Member of the Tennessee House of Representatives from the 31tst district
- In office 1967–1972

Personal details
- Born: February 10, 1929 Savannah, Tennessee, U.S.
- Died: April 27, 1996 (aged 67) Shiloh Falls, Tennessee, U.S.
- Occupation: Insurance agent

= Granville Hinton =

American politician

Isom Granville Hinton (February 10, 1929 – April 27, 1996) was an insurance agent from Savannah, Tennessee who served as a Republican member of the Tennessee House of Representatives from various districts including Hardin and McNairy counties from 1967 to 1972.

He later served as Tennessee state Commissioner of Conservation under Governor Winfield Dunn, and was the Legislative Liaison (lobbyist) for Governor Lamar Alexander from 1978 to 1986.

== Political career ==
Hinton was elected to the House from the 31st Floterial District in 1966 at the age of 37, and served three terms. During his last term in office, he served as assistant minority floor leader. He was succeeded by fellow Republican (and insurance agent) Ray Bodiford.

Subsequently, he was appointed Commissioner of Conservation by Governor Winfield Dunn, serving from 1973 to 1975.

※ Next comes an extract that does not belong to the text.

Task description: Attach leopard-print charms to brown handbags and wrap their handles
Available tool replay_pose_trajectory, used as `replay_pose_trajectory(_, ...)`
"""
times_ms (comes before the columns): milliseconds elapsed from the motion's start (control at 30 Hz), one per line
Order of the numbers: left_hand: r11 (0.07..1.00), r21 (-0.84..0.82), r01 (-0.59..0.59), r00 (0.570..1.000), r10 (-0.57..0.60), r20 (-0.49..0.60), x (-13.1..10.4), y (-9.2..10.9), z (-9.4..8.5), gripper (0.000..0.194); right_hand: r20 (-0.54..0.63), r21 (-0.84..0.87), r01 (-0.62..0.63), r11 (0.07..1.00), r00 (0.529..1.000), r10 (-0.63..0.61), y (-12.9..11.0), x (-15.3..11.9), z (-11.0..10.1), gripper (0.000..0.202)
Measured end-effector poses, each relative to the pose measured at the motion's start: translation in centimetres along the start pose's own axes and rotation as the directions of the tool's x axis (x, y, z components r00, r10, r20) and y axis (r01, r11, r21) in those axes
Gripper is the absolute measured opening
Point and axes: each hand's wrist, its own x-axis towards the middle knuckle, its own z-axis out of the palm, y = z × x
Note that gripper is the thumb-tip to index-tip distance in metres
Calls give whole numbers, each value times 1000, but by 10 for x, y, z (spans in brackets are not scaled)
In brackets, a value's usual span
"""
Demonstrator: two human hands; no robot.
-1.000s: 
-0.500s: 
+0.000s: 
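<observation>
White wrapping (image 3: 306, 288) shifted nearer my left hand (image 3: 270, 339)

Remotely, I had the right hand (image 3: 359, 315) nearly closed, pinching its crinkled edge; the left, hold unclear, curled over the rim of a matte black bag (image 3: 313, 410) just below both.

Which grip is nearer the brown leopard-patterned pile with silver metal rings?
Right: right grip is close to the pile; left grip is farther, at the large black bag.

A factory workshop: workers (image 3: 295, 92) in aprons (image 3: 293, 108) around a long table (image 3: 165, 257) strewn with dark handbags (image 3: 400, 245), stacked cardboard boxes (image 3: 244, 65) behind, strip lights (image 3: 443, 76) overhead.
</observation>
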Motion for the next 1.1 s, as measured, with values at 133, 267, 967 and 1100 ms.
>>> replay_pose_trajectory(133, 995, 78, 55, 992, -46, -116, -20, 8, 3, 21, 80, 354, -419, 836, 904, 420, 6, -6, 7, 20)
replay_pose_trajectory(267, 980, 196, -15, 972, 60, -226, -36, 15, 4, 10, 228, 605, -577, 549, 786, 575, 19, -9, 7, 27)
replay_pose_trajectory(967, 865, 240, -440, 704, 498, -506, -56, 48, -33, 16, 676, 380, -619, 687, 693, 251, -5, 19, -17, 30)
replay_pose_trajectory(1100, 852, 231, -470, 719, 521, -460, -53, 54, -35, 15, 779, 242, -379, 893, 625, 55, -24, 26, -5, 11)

In December 1978, Governor-elect Lamar Alexander appointed Hinton his legislative liaison (chief lobbyist).

== Personal life ==
Hinton was a State Farm Insurance insurance agent for 40 years. He was a Methodist and a Mason. The Savannah-Hardin Center of Jackson State Community College offers a small "Granville Hinton Memorial Scholarship Award" to a Hardin County resident who takes most of their classes at the Center.

Hinton appeared on the June 17, 1963 episode of the CBS gameshow To Tell the Truth, as an imposter for advice columnist Kurt Lassen. He received one of four possible votes from the show's panelists.

He died of cancer on April 27, 1996, aged 67.